Quando a pandemia começou ele estava gravando a novela, cujas gravações foram retomadas em novembro. “Fui me virando como podia, dando minhas aulas, eu sou professor de música, dou aula de musicalização infantil em creche”, conta ele que tem um projeto na web de valorização da cultura negra por meio de teatro e música.

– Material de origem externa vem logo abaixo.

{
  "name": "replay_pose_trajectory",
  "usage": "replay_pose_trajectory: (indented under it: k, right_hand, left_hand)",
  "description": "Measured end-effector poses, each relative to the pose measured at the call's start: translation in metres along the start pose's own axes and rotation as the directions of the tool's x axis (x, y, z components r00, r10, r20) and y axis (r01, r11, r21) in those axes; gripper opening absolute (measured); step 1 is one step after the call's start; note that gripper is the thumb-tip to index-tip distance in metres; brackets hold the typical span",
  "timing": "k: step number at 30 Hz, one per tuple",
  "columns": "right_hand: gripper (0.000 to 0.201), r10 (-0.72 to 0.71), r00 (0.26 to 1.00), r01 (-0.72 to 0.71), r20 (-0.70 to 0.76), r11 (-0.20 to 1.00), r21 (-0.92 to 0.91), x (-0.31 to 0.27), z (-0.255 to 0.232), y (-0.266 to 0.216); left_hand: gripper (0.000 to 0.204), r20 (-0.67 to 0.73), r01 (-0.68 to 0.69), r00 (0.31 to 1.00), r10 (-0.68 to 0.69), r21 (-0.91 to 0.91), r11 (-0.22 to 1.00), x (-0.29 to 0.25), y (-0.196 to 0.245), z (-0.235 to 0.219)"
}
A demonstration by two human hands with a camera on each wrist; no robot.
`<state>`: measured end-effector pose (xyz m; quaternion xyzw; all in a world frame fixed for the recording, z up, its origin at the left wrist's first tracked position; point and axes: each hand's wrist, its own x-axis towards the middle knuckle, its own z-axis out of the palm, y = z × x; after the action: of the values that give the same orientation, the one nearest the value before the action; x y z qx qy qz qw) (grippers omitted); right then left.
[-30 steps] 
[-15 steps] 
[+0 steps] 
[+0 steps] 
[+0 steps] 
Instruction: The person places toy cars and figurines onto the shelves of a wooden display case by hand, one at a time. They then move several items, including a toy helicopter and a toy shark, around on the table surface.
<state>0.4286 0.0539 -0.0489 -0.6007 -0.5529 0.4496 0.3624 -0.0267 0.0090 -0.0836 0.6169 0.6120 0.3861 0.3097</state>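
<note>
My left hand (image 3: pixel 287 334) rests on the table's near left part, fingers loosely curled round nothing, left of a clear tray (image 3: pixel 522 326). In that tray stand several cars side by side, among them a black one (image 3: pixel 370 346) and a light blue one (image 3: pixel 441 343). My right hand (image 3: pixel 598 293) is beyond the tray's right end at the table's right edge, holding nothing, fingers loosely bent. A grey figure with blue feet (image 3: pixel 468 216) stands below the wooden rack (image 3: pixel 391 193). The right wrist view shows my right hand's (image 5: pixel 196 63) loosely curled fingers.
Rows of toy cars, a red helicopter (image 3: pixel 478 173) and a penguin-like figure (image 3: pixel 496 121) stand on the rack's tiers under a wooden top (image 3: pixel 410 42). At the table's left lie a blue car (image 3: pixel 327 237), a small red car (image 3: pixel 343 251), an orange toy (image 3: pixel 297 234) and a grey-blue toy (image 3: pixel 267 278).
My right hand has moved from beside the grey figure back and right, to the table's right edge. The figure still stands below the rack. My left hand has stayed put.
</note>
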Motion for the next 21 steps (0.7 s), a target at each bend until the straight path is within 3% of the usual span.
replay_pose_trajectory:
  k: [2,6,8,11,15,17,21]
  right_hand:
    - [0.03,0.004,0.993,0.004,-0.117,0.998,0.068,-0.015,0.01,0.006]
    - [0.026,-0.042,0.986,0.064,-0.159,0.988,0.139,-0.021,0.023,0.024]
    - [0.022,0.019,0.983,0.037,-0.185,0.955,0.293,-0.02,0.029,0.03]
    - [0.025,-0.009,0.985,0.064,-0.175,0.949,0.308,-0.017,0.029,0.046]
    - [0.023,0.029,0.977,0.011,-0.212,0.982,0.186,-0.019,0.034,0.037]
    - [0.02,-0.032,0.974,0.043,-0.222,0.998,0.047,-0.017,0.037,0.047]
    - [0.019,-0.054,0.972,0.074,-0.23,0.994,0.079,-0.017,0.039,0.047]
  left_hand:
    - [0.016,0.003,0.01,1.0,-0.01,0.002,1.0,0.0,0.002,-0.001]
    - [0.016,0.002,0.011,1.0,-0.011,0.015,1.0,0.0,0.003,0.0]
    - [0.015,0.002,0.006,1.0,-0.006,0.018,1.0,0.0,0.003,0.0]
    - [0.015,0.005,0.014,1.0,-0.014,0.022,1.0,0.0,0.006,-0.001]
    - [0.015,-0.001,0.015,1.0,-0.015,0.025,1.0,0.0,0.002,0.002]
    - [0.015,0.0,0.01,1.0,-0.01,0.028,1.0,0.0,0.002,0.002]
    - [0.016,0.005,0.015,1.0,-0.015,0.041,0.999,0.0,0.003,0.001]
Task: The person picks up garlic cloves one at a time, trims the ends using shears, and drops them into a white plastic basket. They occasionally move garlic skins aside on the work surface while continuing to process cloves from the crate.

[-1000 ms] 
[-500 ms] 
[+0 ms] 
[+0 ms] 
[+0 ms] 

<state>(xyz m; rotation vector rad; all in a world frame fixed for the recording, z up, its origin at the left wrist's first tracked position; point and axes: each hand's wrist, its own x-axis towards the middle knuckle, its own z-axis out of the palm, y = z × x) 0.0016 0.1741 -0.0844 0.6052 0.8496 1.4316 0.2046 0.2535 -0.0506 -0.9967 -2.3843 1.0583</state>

Estou criando agora um Instagram chamado Clube Akorin, a ideia é trazer essa musicalização para a internet, além das músicas que eu já tenho criado, tem também canções infantis com temática afro, com palavra em iorubá falando também de alguns instrumentos de origem africana com a temática, valorizando esse cabelo crespo, falando de Zumbi (dos Palmares, 1655-1695), de Dandara (dos Palmares), trazendo um pouco dessa história para as crianças, sempre para levantar a autoestima e trazendo um empoderamento”, explica.
Na trama das 18 horas, o personagem de Alan vai formar um trio de choro. “Eu também sou músico e toco cavaquinho”, ressalta ele que vai disponibilizar uma música nova agora em agosto, o single Cria da Rapaziada. Em 2019, ele lançou o CD Alumiou, com participação de Diogo Nogueira, na música Vem de Deus. O álbum marcou o início de sua carreira solo na música. A faixa homônima teve clipe lançado em 2000, com tripla premiação no Los Angeles International Music Video Festival (LAMV), nas categorias Best Voice, Best Instrumental e Best Song. Alan é formado pela Escola de Música Villa-Lobos, com licenciatura em Música pela Universidade do Rio. “Iniciei na música. Ela me levou para o teatro. A partir daí, comecei a participar de vários musicais como o Samba Futebol Clube, o Gilberto Gil – Aquele Abraço. Sempre fazendo musical, tive a felicidade de receber críticas bacanas”, diz ele, que em 2019, por A Cor Púrpura, ganhou os prêmios APTR e o Botequim Cultural, como Melhor Ator Coadjuvante. “Estou muito feliz com essa caminhada”, conta ele, que na televisão já tinha sido visto, em 2017, dando vida a Palito, em Malhação: Viva A Diferença.